The Interview will screen Christmas Day, U.S. theatre owners say

Sony Pictures is allowing a limited number of independent theatres to show its controversial spy comedy The Interview on Christmas Day


Sony Pictures is cautiously backing off on its ban of screenings of The Interview.

The entertainment giant will allow a limited number of Christmas Day screenings by independent theatres of its controversial spy comedy starring Seth Rogen and James Franco, despite threats of 9/11-style terror attacks from a hacker group called Guardians of Peace.

The group, reportedly backed by North Korea, objects to the film’s depiction of the killing of North Korean leader Kim Jong-un.

Word of the change of heart by Sony was greeted as an early Christmas present and victory for freedom of speech rights.

“Breaking news: Sony has authorized screenings of The Interview on Christmas Day. We are making shows available within the hour. #Victory,” tweeted Tim League of the Alamo Drafthouse independent theatre chain in the U.S., who had been circulating a petition against the ban.

This was soon followed by a confirmation from The Plaza theatre in Atlanta that it, too, “will be one of the few theatres in the nation to open the film.”

Sony has yet to issue an official statement, and it’s unclear how many theatres are involved and whether any Canadian ones are among them. Also unclear was whether the screenings would extend past Christmas Day.

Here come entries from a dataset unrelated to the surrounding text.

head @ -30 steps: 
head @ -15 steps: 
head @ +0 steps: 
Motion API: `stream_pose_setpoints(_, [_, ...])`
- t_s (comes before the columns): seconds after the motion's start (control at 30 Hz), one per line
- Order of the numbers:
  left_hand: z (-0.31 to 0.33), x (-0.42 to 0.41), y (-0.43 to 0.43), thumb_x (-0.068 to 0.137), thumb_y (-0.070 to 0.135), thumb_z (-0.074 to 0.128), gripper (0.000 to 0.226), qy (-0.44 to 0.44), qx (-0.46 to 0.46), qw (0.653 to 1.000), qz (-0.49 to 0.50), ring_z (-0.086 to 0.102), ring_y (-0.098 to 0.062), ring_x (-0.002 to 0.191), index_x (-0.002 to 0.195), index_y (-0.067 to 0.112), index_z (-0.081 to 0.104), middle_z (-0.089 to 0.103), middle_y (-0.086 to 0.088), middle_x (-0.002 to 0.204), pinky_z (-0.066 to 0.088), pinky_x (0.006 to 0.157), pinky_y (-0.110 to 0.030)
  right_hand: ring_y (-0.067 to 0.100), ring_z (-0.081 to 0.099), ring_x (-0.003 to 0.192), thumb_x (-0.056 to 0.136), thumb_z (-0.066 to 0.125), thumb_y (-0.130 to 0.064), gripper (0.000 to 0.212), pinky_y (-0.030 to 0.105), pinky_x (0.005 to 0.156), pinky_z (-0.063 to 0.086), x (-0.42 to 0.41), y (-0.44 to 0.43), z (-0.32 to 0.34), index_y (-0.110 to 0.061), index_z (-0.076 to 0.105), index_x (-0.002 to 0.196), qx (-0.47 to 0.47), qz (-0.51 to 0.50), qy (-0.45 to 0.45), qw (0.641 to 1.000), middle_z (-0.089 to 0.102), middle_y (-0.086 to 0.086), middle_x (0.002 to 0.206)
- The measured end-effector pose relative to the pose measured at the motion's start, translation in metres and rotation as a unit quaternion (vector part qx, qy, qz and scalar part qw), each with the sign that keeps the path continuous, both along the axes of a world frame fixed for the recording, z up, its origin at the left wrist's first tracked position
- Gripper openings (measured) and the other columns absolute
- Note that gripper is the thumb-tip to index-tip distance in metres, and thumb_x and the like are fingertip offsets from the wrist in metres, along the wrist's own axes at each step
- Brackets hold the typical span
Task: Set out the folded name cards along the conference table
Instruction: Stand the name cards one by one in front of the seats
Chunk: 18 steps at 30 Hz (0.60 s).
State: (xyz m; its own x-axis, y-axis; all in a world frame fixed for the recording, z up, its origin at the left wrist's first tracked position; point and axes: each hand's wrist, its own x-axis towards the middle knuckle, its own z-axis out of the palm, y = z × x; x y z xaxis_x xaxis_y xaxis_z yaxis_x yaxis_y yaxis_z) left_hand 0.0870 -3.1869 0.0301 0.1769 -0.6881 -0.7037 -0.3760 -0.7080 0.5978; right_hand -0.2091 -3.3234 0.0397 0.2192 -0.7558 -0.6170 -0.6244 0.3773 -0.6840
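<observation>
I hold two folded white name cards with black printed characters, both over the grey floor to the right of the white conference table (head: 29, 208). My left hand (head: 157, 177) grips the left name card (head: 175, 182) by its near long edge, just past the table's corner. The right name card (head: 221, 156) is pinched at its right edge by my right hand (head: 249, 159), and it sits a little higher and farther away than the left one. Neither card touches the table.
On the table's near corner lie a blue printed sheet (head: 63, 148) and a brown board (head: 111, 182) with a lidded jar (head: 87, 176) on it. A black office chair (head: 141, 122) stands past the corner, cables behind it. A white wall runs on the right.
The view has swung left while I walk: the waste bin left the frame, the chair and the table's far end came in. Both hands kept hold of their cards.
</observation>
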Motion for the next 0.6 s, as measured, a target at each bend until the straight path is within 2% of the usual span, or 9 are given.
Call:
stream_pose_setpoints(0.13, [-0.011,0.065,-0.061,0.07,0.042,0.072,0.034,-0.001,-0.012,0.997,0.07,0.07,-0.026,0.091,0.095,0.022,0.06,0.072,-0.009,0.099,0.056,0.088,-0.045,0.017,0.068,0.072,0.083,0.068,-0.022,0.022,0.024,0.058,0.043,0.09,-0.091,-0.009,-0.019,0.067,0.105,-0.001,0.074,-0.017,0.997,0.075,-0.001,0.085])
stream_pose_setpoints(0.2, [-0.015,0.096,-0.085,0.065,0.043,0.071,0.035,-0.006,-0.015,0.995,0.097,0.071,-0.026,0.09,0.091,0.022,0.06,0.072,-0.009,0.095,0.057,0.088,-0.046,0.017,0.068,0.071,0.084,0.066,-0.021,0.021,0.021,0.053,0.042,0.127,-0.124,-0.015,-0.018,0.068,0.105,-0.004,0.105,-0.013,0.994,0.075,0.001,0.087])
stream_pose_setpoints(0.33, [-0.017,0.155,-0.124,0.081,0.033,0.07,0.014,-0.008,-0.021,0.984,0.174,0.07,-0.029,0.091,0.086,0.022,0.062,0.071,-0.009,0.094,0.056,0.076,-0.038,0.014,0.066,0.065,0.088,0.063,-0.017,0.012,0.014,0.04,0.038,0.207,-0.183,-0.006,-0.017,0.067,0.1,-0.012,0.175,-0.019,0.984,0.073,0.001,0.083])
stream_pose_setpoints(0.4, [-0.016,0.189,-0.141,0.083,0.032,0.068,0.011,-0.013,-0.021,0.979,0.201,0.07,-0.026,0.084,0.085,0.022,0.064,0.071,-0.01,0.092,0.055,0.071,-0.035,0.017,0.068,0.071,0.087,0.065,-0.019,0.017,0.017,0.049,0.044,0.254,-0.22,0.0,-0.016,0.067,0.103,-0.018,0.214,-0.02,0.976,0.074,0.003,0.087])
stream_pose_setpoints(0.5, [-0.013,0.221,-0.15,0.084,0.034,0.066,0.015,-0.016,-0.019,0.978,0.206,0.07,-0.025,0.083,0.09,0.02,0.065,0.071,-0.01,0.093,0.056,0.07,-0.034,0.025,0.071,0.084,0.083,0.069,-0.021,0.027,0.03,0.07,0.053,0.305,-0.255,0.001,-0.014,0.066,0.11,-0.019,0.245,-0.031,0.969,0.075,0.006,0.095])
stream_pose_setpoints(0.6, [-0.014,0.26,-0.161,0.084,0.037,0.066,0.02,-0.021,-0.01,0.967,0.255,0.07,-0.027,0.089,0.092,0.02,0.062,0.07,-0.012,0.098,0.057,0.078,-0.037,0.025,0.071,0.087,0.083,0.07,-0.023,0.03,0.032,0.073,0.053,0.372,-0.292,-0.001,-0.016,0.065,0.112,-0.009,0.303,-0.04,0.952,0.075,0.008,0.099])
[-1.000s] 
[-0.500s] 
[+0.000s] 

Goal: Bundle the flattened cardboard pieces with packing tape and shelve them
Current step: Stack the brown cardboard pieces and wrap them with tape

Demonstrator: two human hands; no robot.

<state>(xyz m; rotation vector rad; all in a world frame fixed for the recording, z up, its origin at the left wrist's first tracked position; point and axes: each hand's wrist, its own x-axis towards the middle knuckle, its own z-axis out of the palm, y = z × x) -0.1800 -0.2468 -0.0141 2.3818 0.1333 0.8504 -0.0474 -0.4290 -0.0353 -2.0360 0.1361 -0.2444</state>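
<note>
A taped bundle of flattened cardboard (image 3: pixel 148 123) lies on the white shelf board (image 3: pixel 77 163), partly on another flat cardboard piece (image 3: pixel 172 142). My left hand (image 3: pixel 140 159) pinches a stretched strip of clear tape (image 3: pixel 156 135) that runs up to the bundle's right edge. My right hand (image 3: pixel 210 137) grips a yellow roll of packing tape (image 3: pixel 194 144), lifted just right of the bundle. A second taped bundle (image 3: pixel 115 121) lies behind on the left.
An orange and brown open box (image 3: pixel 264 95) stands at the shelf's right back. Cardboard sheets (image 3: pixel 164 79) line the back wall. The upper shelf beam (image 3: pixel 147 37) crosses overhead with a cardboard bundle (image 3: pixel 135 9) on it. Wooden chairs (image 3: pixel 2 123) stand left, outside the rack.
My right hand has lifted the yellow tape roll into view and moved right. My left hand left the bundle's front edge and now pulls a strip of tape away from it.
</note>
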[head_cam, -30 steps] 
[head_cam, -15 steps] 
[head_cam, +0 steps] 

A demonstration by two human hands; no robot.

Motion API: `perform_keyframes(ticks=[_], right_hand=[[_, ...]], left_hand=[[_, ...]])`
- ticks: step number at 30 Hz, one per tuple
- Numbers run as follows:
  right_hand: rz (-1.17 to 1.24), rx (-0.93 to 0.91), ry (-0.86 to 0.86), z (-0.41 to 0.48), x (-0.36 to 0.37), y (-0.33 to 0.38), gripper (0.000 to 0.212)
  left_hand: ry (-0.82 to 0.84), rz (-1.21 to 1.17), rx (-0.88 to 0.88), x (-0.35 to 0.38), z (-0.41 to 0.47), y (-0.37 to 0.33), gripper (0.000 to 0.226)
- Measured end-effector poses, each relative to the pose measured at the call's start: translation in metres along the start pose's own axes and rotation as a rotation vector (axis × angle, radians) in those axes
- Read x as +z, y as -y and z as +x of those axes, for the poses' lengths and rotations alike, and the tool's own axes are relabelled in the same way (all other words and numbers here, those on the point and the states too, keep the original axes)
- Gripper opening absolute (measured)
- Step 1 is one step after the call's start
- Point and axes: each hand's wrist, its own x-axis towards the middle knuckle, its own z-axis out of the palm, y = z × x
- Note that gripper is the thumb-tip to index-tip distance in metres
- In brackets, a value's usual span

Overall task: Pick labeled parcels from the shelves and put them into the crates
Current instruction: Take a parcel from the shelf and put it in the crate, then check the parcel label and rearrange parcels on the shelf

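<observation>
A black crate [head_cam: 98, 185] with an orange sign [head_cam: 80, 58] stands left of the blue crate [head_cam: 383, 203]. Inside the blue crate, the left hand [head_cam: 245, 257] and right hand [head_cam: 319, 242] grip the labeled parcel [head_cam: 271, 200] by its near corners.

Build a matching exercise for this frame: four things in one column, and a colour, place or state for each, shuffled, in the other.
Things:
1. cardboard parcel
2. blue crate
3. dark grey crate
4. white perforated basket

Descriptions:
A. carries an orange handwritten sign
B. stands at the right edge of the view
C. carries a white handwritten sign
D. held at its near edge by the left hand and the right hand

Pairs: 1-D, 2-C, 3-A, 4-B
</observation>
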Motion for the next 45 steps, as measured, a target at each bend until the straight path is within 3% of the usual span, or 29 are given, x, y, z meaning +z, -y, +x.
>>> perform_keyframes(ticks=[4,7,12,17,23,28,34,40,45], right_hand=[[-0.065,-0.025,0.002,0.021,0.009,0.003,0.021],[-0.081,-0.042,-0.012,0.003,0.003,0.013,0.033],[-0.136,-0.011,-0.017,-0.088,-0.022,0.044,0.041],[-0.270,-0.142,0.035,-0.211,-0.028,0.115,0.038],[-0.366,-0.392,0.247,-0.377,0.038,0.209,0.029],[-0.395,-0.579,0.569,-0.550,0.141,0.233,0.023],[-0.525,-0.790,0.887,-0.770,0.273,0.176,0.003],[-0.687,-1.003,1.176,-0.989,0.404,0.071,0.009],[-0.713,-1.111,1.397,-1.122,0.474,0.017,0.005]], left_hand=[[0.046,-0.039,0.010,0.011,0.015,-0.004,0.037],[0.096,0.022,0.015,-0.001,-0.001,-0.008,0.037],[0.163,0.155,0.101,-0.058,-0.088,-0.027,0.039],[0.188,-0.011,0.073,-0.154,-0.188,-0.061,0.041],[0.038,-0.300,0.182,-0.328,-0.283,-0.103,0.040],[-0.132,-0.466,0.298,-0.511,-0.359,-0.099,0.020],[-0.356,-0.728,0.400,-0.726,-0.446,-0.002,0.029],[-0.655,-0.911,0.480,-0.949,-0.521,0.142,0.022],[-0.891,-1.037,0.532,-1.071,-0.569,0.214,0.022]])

But it appears the company is bowing to widespread criticism, including a blast from U.S. President Barack Obama, that it was caving in to terrorism when it announced last week it was shelving plans for a Christmas Day rollout of The Interview in thousands of North American theatres.

League says in his petition that he knows the Guardians of Peace may try to make good on their threats to bomb theatres showing The Interview, but freedom of speech is worth the risk.

“We understand there are risks involved in screening The Interview. We will communicate these risks as clearly as we can to our employees and customers and allow them to make their own decisions, as is the right of every American.”

Major film exhibitors, including Canada’s Cineplex Entertainment, had vowed not to show The Interview because of the terrorist threats.